Privy Council judgment results in discount rate change Image

Privy Council judgment results in discount rate change

Posted: 22/03/2012


A variable discount rate now applies in Guernsey following the Privy Council decision in Helmot v Simon, dismissing the defendant’s appeal from the Guernsey Court of Appeal.

The discount rate is used to adjust the amount of damages a claimant receives when a lump sum is awarded to cover future losses. It is intended to take into account factors that will affect future investment such as inflation and interest rates.

In Helmot v Simon, the claimant sustained a severe head injury in an RTA. He recovered £13.7 million in a lump sum award. (Periodical payments are not available in Guernsey.)

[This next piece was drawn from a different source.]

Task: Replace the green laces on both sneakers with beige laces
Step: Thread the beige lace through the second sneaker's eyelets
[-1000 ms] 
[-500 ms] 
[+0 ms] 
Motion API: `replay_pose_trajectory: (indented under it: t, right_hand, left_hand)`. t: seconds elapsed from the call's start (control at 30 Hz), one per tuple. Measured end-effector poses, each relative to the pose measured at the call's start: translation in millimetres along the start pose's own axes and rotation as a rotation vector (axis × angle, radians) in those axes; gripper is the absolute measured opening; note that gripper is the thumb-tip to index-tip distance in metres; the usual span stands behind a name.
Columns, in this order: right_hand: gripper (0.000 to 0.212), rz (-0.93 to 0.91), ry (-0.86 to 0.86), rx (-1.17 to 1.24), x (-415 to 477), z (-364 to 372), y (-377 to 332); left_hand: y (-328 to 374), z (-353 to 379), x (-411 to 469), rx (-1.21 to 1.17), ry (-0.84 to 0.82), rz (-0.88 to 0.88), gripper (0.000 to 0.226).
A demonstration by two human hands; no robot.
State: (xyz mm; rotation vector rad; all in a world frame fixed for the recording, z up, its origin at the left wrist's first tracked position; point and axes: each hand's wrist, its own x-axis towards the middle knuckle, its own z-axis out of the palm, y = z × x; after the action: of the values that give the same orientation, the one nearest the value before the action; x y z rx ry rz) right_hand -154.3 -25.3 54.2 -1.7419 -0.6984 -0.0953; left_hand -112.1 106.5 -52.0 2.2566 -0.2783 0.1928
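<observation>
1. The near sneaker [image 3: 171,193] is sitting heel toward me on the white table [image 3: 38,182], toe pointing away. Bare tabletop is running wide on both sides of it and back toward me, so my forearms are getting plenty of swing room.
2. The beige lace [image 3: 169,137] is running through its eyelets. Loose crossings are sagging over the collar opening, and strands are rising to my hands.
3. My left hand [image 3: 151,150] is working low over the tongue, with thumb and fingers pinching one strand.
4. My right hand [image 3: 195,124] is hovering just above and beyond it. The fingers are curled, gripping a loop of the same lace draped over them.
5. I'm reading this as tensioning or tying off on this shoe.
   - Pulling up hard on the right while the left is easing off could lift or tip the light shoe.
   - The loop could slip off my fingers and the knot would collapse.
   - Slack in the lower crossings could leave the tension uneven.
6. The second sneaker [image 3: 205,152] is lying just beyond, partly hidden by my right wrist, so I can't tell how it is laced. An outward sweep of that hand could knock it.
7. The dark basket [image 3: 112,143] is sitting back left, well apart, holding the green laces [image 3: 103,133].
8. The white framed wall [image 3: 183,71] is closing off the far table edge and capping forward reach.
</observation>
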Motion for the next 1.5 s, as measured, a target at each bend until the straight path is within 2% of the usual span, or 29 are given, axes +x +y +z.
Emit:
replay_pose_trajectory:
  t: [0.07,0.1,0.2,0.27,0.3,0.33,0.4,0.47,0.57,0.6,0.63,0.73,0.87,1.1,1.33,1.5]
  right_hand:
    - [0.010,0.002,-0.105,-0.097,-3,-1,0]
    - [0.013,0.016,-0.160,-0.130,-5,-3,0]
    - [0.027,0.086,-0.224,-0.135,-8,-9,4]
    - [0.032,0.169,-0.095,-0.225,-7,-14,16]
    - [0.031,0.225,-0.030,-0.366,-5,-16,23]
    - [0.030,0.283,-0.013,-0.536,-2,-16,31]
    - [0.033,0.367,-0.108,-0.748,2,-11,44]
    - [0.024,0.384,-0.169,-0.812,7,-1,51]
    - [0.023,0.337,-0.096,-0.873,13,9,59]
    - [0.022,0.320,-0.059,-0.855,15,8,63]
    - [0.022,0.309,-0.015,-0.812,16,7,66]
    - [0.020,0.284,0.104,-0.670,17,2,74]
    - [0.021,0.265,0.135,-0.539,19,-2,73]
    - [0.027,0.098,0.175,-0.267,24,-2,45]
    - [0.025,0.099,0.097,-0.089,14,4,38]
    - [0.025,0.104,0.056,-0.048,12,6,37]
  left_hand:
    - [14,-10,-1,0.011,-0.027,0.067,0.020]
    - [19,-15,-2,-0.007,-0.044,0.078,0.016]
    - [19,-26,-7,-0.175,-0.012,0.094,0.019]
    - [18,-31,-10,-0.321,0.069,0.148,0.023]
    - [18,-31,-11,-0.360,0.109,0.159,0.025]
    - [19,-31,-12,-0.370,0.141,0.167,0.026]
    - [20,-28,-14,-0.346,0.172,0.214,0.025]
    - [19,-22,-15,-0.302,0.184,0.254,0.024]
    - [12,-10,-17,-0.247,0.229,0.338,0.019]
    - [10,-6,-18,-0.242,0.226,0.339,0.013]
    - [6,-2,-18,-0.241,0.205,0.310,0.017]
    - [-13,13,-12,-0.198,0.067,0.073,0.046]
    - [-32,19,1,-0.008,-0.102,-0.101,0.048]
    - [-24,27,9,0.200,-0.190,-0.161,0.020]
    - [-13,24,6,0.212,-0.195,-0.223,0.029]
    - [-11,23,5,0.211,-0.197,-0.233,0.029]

The award was larger than usual because the Guernsey Court of Appeal applied a variable discount rate - 1.5% for earnings-related losses and 0.5% for other heads of loss - rather than the 2.5% rate set by the Lord Chancellor in 2001. Courts in England and Wales are bound by the 2.5% rate, whereas the courts in Guernsey are not.

Recently, the Lord Chancellor has been under pressure to review the current 2.5% discount rate. Although a reduction would be of benefit to a claimant when calculating certain heads of damage in England and Wales, such as the cost of care and therapies, many of the larger awards for care would not be affected as they are now generally received in the form of periodical payments.

A reduction in the discount rate would lead to lower awards for accommodation, because of the operation of the Roberts v Johnstone calculation, which is used to assess this head of claim. This would not be welcomed by claimants as much.